Nein. Natürlich ist die Stadt auch für die Sauberkeit in den Stadtteilen verantwortlich. Aber das Personal reicht nicht. Und man kann die Natur nicht sich selbst überlassen. Tut man es doch, wuchert alles, und es sieht noch schlimmer aus. Also helfen wir und ergänzen die Arbeit des städtischen Grünflächenamtes. Ich glaube, dass es ohne ehrenamtlichen Anteil nicht geht in unserer Gesellschaft, wenn wir es einigermaßen schön haben wollen. Und schön wollen es alle haben, etwas dafür tun wollen aber nur wenige.
Sie bepflanzen Kübel und Beete mit Gräsern, Blumen und Sträuchern. Dafür ist einiges an botanischen Kenntnissen nötig. Woher haben Sie die?

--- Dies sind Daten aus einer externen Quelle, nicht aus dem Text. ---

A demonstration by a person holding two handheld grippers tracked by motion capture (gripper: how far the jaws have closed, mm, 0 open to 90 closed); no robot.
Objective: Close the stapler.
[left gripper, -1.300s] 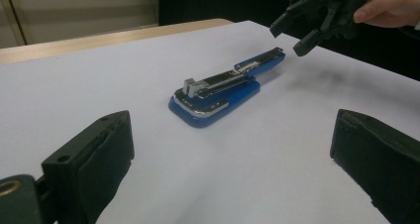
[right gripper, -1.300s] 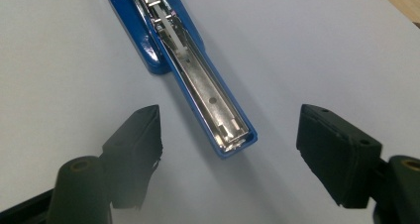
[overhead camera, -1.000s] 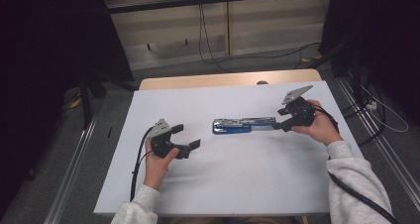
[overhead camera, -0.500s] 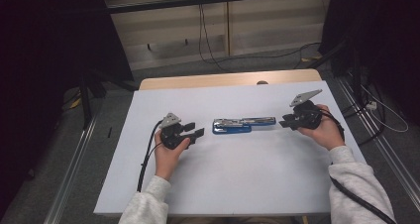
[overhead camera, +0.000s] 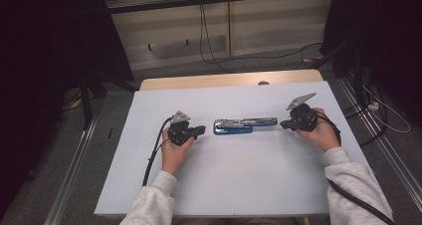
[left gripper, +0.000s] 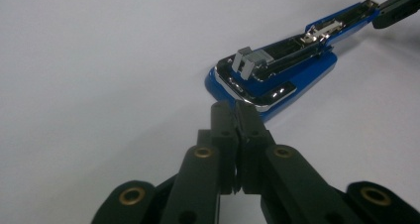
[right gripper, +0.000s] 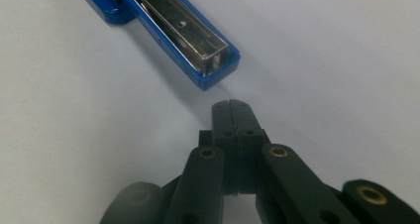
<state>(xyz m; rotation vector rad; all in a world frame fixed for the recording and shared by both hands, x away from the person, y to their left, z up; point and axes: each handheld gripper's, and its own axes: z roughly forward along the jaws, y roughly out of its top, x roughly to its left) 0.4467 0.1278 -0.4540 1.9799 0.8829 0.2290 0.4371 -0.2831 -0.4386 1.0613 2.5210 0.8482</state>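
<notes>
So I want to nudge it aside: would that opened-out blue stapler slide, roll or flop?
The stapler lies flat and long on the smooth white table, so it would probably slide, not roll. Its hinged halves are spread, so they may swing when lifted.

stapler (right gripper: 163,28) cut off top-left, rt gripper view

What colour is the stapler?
The stapler is blue, with shiny silver metal inside. The left gripper view shows it best.
</notes>
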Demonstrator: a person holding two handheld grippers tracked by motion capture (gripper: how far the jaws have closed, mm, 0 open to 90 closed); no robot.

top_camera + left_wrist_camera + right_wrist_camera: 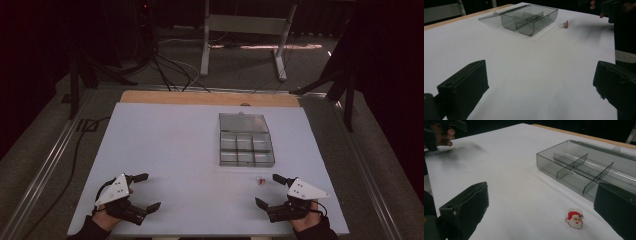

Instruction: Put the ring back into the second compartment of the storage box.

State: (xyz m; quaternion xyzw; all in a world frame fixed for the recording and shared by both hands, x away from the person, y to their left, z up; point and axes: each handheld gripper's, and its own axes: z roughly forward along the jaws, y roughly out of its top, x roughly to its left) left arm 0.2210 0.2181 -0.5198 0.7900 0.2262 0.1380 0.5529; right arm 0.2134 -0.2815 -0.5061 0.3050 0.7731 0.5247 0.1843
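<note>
A small red-and-white Santa figure (575, 219) lies on the white table sheet (165, 145), just in front of a clear grey compartment box (246, 139) whose lid lies flat behind it. In the high view the Santa figure (260, 180) sits a little left of my right gripper (267, 190), which is open with nothing between its jaws. My left gripper (148, 190) rests at the near left corner, open and holding nothing. From the left gripper view the box (529, 18) and the Santa figure (565, 24) lie far off across the sheet.
The box's compartments look empty. A wooden table edge (210, 98) runs along the far side. Beyond it stand a table frame (245, 35) and cables (172, 70) on the floor. Metal rails (45, 165) flank the table.
</note>
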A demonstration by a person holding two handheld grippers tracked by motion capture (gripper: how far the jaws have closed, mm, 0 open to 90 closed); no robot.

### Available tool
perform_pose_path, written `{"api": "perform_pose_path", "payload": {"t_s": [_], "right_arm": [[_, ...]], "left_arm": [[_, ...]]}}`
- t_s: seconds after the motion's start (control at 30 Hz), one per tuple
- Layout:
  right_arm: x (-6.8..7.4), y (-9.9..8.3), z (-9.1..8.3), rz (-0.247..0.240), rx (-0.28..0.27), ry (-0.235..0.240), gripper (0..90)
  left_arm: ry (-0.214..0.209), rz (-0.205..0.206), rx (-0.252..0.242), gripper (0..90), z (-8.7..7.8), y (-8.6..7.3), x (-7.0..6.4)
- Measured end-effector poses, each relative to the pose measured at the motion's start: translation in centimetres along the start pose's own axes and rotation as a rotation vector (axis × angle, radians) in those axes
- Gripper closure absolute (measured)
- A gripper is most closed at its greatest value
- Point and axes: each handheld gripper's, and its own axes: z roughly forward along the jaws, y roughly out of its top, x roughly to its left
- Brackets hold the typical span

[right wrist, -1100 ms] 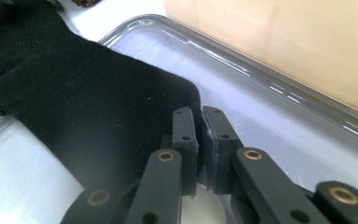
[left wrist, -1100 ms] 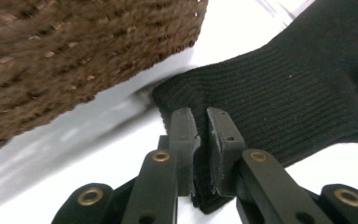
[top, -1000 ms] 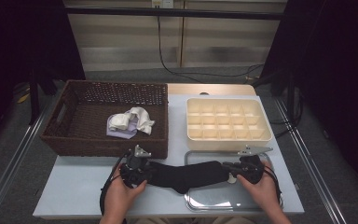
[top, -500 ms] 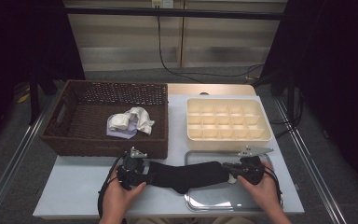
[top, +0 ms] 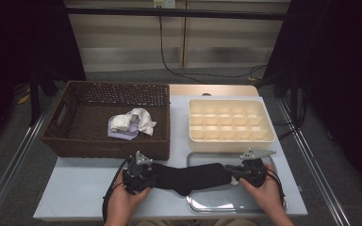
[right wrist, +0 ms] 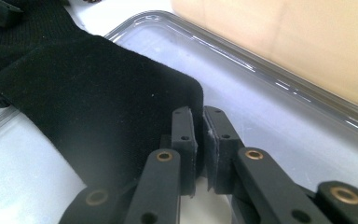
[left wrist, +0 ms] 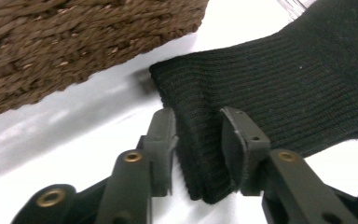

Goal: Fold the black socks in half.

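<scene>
1. Black sock (top: 193, 175) lies stretched across the table's near edge, cuff at 9 o'clock, toe at 3 o'clock over the metal tray (top: 226, 201), likely held taut for folding.
2. Left gripper (left wrist: 196, 140) grasps the ribbed cuff; right gripper (right wrist: 199, 133) pinches the toe edge.
3. High view adds the wicker basket (top: 70, 141) and compartment box (top: 259, 139) at 12 o'clock; gripper views reveal each grip.
</scene>
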Motion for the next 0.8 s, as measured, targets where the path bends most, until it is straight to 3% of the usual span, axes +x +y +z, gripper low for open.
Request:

Ich habe mal einige Jahre ehrenamtlich in der Klostergärtnerei der Alexianer in Porz mitgeholfen. Das hat sehr, sehr viel Spaß gemacht. Ich habe viel Wissenswertes mitbekommen und einiges über Pflanzen dazugelernt.
Hat sich Ihr Verhältnis zur Natur verändert, seit Sie sich intensiver mit der Pflanzenwelt befassen?
Ich war schon immer sehr naturverbunden. Ich bin gerne mit dem Rad unterwegs, im Wald oder über die Felder. Ich bin gern an der frischen Luft und offenbar ein Freiluftfanatiker. Da ist vielleicht eine Verbindung zum Fußball.
Über den wir heute ja nicht sprechen. Sind Sie eigentlich auch im Urlaub auf Wildkräuterjagd?
Nein, Urlaub ist Urlaub. Obwohl – wenn ich mit dem Rad unterwegs bin, halte ich manchmal doch an, wenn ich Unkraut sehe.
Sie meinen Wildkräuter.
(lacht) Ja, meine Beziehung zu denen ist sehr intensiv. Und ich ziehe immer die Wurzeln mit raus. In diesem Jahr ist es aber besonders schlimm. Durch den vielen Regen wächst alles wie verrückt, und schon drei Tage später kann man sich wieder an die Arbeit machen.
Unkraut vergeht eben nicht. Wie geht es weiter mit dem Rheinufer und dem Bürgerverein?
Ich fände es sehr schön, wenn wir ähnlich wie die Groov-Paten mindestes einmal im Monat einen festen Termin einführen könnten, an dem gemeinsam aufgeräumt wird. Und ideal wäre es, wenn wir in der Nähe des Rheinufers einen kleinen Raum für Gartengeräte hätten. Dann könnte der Bürgerverein zum Beispiel eine Heckenschere oder anderes Gerät anschaffen. Heute stellen wir alles privat.